During our TLF happy hour last week (you can listen to the “live-from-the-bar” podcast here!), I got into a debate with some of my TLF colleagues about the future of physical versus non-physical media. I was making the argument that the impending death of physical media at the hands of intangible, digital storage has been greatly exaggerated. One of the points I made was that some people just love to “kick the tires” of their media and have something to look at and store on a shelf, whether it be a CD, a DVD, photo albums, a book or anything else. Even though I’m increasingly an all-digital storage guy like most of my TLF colleagues, there are still a lot of people out there who think different than us and prefer the old way of doing things. (I wrote about all this at greater length here).

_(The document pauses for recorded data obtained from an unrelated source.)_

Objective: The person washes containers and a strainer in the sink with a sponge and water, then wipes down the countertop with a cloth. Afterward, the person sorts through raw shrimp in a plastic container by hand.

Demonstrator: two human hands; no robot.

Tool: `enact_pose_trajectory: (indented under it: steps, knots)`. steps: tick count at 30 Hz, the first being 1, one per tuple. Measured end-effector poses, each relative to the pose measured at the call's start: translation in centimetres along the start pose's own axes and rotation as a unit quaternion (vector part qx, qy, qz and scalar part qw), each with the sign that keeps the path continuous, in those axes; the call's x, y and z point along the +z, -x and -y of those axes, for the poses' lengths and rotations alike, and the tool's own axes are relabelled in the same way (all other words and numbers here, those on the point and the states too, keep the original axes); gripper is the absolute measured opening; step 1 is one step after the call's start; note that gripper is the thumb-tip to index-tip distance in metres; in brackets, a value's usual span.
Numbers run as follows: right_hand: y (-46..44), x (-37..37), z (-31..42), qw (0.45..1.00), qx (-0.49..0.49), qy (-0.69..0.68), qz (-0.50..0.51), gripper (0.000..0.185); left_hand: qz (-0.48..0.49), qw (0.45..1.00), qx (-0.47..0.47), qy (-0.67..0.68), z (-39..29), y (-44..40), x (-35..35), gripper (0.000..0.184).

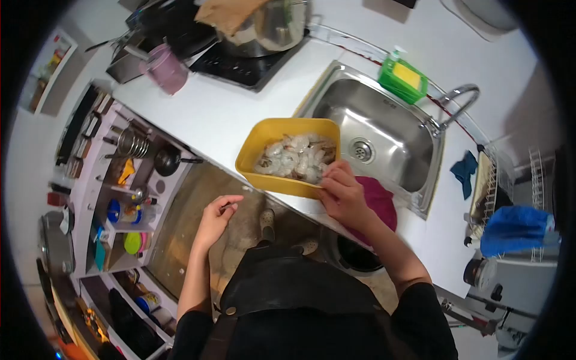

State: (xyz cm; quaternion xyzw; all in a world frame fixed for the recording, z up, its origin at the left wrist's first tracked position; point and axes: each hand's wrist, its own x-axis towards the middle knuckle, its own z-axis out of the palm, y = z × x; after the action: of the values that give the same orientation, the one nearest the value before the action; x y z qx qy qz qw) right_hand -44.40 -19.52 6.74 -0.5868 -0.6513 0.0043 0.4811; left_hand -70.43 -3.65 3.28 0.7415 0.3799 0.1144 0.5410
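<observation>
A yellow plastic container (255, 133) sits at the counter's front edge, just left of the sink. Raw, greyish shrimp (297, 157) fill much of it. My right hand (343, 195) grips its near right corner, fingers over the rim and partly hidden by the wall. My left hand (217, 219) hovers in front of the counter, below and left of the container, touching nothing. Its fingers are apart and hold nothing. A magenta cloth (379, 204) hangs over the counter edge beside my right wrist.
The steel sink (384, 129) with its curved faucet (462, 96) lies right of the container. A green holder (405, 87) with a yellow sponge stands behind it. At the back are a black cooktop (237, 69), a large pot (282, 30) and a pink pitcher (165, 71).
</observation>
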Motion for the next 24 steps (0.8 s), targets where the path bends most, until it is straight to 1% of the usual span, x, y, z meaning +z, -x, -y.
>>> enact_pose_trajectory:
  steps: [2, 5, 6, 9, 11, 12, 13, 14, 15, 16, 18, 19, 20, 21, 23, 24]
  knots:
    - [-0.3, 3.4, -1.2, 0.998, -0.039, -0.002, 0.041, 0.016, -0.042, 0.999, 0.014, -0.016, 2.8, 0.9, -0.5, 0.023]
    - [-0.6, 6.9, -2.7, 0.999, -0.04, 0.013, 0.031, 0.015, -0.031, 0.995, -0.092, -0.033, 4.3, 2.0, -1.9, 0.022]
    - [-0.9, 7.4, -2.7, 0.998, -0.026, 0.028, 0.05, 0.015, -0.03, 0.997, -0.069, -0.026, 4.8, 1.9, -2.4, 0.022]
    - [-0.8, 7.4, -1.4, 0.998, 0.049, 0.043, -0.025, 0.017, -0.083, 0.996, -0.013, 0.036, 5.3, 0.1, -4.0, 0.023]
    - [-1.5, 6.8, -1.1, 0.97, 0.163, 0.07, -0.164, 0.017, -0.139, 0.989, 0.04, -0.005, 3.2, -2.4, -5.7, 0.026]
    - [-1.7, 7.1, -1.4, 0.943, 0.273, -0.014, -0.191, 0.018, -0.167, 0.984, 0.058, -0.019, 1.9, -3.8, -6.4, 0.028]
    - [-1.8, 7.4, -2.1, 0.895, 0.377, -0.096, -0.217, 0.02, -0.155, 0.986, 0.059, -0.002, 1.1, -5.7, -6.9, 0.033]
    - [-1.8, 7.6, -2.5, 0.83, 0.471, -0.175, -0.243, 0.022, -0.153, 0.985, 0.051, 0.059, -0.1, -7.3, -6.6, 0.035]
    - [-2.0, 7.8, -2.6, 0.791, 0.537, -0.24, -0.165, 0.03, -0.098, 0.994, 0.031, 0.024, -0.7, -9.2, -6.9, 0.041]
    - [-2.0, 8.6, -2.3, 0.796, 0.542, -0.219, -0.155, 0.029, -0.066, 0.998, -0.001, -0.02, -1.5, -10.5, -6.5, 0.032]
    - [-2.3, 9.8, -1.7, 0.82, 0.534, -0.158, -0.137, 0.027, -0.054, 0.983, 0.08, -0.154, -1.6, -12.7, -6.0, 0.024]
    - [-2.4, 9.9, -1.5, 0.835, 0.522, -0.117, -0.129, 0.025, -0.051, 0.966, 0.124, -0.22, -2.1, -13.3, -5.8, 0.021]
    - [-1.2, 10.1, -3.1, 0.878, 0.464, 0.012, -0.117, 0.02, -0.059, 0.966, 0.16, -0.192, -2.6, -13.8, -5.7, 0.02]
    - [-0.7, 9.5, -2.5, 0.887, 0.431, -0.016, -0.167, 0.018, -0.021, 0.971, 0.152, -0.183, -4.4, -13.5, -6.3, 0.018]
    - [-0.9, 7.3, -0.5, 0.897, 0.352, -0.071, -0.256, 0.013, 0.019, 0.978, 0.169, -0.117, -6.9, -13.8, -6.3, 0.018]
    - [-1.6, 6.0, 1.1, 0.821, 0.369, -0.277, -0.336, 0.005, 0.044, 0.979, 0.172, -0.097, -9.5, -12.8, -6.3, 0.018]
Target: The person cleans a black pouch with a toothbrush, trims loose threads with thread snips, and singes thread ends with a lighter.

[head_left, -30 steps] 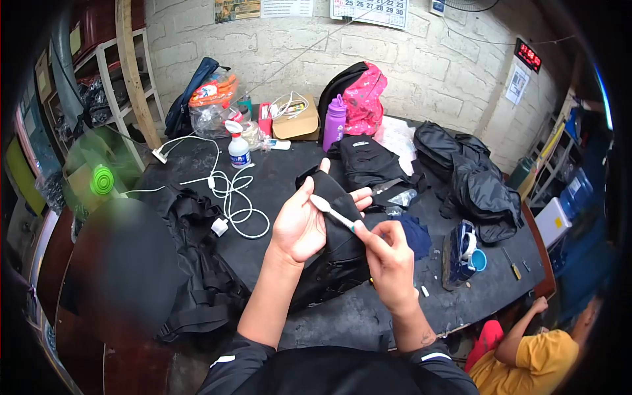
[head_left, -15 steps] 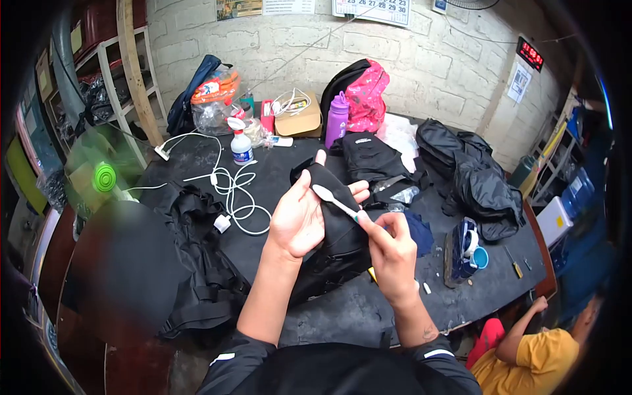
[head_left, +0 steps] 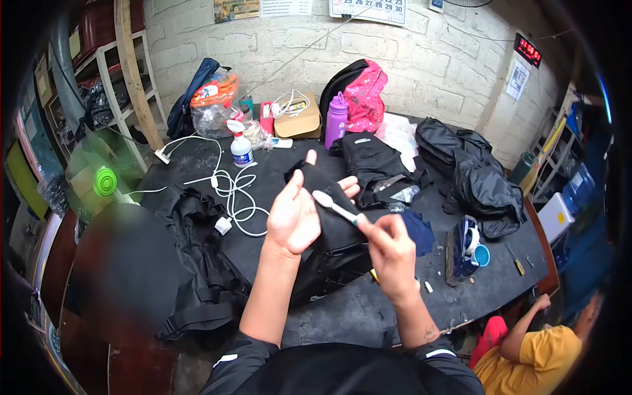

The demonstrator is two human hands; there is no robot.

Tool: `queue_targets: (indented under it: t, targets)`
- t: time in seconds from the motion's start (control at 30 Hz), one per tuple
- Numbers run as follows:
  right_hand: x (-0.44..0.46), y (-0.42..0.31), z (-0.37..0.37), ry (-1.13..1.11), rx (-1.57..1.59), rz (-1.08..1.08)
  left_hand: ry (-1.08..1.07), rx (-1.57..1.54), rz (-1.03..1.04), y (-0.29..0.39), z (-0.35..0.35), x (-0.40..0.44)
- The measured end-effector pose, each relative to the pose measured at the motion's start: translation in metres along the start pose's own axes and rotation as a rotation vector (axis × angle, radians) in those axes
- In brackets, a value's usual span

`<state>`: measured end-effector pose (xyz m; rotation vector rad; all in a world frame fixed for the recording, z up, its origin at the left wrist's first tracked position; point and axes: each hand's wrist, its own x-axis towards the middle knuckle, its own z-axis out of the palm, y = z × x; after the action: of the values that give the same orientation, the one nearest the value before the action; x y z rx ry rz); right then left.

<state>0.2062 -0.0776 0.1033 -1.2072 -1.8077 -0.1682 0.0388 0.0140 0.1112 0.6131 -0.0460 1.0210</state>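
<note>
My right hand (head_left: 390, 253) pinches the handle of a white toothbrush (head_left: 334, 206), its head pointing up and left over black fabric. That black fabric (head_left: 319, 181) lies across my left hand (head_left: 293, 214), which is palm up with the thumb raised and some fingers showing beyond the cloth's far side. Whether the left fingers grip the cloth is partly hidden beneath it. The fabric runs down into a black bag (head_left: 329, 266) on the dark table, between my forearms.
Black straps and bags (head_left: 204, 276) lie at left, beside a white cable (head_left: 243, 204). Behind stand a spray bottle (head_left: 241, 146) and purple bottle (head_left: 336, 122). At right are black bags (head_left: 484, 187), a tape dispenser (head_left: 463, 250) and a person in yellow (head_left: 546, 359).
My left hand and the black fabric have shifted slightly left. The toothbrush stays in my right hand, its head a little lower over the cloth than half a second ago.
</note>
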Motion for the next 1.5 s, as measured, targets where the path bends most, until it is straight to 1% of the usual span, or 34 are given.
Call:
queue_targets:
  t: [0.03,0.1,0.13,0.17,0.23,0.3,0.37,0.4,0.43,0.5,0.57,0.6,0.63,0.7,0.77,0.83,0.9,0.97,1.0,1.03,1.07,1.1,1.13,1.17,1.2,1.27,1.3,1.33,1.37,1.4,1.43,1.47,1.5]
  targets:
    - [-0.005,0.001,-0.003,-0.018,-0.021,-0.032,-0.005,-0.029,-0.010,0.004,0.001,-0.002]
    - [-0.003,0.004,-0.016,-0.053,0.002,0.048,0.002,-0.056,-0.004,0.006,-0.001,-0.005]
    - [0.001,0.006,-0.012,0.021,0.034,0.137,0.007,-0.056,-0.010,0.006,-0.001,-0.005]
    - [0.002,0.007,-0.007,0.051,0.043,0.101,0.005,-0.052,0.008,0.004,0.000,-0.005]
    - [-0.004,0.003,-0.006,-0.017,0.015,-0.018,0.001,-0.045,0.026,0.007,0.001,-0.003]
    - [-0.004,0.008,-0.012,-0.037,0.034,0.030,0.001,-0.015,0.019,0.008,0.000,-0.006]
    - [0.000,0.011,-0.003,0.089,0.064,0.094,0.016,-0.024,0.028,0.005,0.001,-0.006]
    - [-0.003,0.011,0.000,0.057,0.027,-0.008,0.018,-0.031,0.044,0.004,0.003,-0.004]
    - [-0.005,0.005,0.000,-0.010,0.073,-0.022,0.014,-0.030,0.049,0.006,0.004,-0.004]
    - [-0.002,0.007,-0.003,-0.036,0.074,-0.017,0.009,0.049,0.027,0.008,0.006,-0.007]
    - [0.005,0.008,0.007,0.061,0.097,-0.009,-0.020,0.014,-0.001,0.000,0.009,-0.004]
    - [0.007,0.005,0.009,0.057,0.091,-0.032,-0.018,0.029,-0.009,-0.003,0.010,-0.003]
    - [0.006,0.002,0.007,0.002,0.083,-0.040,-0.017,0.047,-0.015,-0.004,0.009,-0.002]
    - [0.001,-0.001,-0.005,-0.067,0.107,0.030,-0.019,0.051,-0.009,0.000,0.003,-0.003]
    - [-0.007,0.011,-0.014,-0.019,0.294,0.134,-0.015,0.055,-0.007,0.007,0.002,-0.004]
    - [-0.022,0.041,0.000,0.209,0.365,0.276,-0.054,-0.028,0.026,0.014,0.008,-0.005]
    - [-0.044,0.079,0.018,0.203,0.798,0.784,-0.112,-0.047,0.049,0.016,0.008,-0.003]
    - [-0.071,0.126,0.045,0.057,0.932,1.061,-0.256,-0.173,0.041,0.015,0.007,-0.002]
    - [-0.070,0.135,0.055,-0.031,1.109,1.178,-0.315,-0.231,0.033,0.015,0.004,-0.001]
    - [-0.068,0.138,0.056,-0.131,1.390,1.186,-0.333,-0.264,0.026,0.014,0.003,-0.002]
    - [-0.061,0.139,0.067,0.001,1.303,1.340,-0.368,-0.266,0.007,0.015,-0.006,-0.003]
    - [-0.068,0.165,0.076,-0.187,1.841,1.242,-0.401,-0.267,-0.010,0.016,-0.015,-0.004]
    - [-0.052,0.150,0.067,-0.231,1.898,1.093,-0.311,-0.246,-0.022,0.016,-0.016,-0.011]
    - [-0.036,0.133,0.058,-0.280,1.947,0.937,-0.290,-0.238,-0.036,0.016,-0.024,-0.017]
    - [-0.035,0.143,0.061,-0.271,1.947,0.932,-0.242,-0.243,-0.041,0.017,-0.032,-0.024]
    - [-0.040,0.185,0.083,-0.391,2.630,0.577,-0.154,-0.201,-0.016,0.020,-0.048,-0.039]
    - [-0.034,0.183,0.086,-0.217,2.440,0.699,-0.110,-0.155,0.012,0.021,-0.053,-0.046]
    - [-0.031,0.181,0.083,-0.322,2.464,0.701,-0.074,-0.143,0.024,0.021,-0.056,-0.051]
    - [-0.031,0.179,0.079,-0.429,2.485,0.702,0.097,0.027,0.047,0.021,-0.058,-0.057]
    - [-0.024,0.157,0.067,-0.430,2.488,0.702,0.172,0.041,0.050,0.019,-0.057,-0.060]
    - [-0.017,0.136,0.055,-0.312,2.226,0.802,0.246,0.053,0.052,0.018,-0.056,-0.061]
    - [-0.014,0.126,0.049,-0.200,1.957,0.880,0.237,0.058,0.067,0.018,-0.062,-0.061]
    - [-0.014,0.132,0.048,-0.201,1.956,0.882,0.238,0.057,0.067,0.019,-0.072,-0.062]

But there’s another reason that physical media has a future: A lot of people just don’t give a damn about digital technology and the Internet at all. Really, it’s true! Just check out the results from this recent survey by Park Associates:

A little under one-third of U.S. households have no Internet access and do not plan to get it, with most of the holdouts seeing little use for it in their lives, according to a survey released on Friday. Park Associates, a Dallas-based technology market research firm, said 29 percent of U.S. households, or 31 million homes, do not have Internet access and do not intend to subscribe to an Internet service over the next 12 months.

The second annual National Technology Scan conducted by Park found the main reason potential customers say they do not subscribe to the Internet is because of the low value to their daily lives they perceive rather than concerns over cost. Forty-four percent of these households say they are not interested in anything on the Internet, versus just 22 percent who say they cannot afford a computer or the cost of Internet service, the survey showed. [emphasis added]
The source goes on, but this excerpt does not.